Narcissus is a genus of perennial herbaceous bulbiferous geophytes, dying back again after flowering with an underground storage light bulb. They regrow in the following yr from brown-skinned ovoid lights with pronounced necks, and reach levels of 5-80 cm depending on species. Dwarf kinds such as N. asturiensis have a maximum level of 5-8 cm, while Narcissus tazetta may grow as large as 80 cm.
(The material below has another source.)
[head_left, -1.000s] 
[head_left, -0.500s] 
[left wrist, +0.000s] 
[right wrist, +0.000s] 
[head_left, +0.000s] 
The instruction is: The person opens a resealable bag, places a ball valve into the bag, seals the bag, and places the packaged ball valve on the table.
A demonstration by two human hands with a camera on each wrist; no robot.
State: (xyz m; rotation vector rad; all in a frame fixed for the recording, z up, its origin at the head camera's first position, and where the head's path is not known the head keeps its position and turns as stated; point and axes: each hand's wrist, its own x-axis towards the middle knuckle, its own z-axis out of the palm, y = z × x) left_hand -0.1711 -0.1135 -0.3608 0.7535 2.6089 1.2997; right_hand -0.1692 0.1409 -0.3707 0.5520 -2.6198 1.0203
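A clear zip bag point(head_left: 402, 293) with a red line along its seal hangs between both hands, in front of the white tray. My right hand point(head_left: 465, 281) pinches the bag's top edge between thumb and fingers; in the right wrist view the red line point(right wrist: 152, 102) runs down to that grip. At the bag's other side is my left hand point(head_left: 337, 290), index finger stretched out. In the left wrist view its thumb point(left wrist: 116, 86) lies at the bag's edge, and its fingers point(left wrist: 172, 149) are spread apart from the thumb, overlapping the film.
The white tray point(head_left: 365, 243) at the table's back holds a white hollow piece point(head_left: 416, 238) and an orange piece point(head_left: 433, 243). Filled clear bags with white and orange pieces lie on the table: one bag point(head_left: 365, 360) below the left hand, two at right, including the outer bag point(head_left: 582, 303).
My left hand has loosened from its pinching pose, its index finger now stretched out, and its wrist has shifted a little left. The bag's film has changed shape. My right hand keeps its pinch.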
The crops are scapose, having an individual central leafless hollow rose stem (scape). Several blue-green or green, small, strap-shaped leaves happen from the bulb. The seed stem usually bears a solitary bloom, but occasionally a cluster of blossoms (umbel). The blossoms, which are conspicuous and white or yellowish usually, both or rarely renewable sometimes, contain a perianth of three parts. Closest to the stem (proximal) is a floral tube above the ovary, then an exterior ring composed of six tepals (undifferentiated sepals and petals), and a central disc to conical shaped corona. The blooms may hang up down (pendent), or be erect. You will discover six pollen bearing stamens surrounding a central style. The ovary is substandard (below the floral parts) comprising three chambers (trilocular). The fruit includes a dried out capsule that splits (dehisces) launching numerous black seeds.
The bulb lays dormant following the leaves and bloom stem die again and has contractile roots that take it down further into the soil. The bloom leaves and stem form in the bulb, to emerge the next season. Most varieties are dormant from summer time to late winter, flowering in the spring, though a few species are fall months flowering.